Most notable among the organisations include the United Nations Framework Convention on Climate Change (UNFCCC), the Intergovernmental Panel on Climate Change (IPCC), and the International Union for Conservation of Nature (IUCN).

The UNFCCC works to combat climate change by coordinating global efforts to stabilize greenhouse gas levels, acting as the parent treaty for the Kyoto Protocol and the Paris Agreement, providing a framework for negotiations, and supporting countries with implementation, finance and reporting.

Similarly, the IPCC assesses the science of climate change, its impacts, and future risks, providing policymakers with comprehensive, objective scientific reports to inform climate action, without conducting its own research but by reviewing existing literature.

The IUCN works in the field of nature conservation and sustainable use of natural resources. Founded in 1948, IUCN has become the global authority on the status of the natural world and the measures needed to safeguard it.

“Today, in furtherance of Executive Order 14199, President Trump announced the withdrawal of the United States from 66 international organizations identified as part of the Trump Administration’s review of wasteful, ineffective, and harmful international organizations. Review of additional international organizations pursuant to Executive Order 14199 remains ongoing. The Trump Administration has found these institutions to be redundant in their scope, mismanaged, unnecessary, wasteful, poorly run, captured by the interests of actors advancing their own agendas contrary to our own, or a threat to our nation’s sovereignty, freedoms, and general prosperity,” reads part of a press statement posted on the State Department website on 07 January, 2025.

Similarly, the White House website carried a memorandum by Trump to heads of executive departments and agencies, directing them to “take immediate steps to effectuate the withdrawal of the United States from the organizations.”

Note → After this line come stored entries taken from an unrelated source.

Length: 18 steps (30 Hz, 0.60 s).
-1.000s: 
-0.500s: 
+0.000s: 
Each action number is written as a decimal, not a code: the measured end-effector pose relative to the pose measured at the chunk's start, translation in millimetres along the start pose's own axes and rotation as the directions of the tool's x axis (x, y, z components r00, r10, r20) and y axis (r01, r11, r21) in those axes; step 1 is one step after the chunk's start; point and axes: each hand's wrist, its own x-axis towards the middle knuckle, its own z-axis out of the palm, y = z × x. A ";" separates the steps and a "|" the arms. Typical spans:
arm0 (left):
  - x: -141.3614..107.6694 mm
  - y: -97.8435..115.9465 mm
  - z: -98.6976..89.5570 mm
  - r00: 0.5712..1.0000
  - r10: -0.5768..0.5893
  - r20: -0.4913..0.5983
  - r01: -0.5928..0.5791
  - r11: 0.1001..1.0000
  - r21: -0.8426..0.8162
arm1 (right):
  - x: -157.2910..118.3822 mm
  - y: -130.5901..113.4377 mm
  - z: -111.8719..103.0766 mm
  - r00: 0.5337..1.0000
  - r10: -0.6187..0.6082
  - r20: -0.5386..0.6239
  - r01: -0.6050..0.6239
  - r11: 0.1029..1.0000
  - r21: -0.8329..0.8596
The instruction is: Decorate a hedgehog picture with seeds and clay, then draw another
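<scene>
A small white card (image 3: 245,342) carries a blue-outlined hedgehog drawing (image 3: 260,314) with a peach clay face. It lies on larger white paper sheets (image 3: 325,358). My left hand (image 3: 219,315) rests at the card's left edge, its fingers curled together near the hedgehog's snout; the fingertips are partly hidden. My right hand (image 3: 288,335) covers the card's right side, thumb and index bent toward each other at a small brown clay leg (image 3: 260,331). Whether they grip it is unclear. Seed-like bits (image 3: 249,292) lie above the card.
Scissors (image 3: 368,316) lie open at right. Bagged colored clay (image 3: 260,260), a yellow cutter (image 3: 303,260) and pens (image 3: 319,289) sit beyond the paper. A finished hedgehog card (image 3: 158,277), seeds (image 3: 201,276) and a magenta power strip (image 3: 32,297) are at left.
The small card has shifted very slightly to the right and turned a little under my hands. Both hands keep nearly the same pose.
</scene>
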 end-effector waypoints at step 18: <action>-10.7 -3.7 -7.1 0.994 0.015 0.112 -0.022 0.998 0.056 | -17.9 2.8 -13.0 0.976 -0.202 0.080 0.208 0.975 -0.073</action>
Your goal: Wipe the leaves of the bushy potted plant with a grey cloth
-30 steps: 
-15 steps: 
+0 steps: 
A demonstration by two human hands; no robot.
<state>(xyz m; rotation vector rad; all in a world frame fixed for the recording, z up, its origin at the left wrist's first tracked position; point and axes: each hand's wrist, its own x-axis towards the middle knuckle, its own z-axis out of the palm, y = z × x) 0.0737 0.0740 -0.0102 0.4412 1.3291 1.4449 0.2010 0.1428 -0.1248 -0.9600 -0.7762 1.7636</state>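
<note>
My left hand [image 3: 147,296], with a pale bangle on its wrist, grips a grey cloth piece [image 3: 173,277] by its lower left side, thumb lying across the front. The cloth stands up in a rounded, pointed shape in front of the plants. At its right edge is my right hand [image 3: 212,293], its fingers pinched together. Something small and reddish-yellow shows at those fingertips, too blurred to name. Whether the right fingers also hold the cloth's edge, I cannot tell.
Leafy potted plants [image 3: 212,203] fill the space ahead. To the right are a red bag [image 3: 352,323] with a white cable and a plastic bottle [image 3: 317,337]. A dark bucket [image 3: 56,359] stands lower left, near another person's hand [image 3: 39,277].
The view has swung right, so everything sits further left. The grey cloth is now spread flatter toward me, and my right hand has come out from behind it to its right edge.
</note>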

“I hereby direct all executive departments and agencies (agencies) to take immediate steps to effectuate the withdrawal of the United States from the organizations listed in section 2 of this memorandum as soon as possible.  For United Nations entities, withdrawal means ceasing participation in or funding to those entities to the extent permitted by law,” Trump says in a notice posted on the White House website on the same day.

Titled ‘Withdrawing the United States From and Ending Funding to Certain United Nations Organizations and Reviewing United States Support to All International Organizations,’ Executive Order 14199 was signed by Trump on February 4, 2025, serving as a foundational directive for a sweeping ‘America First’ re-evaluation of U.S. involvement in multilateral institutions.

Other affected organisations include the International Renewable Energy Agency (IRENA) and the Intergovernmental Science-Policy Platform on Biodiversity and Ecosystem Services (IPBES).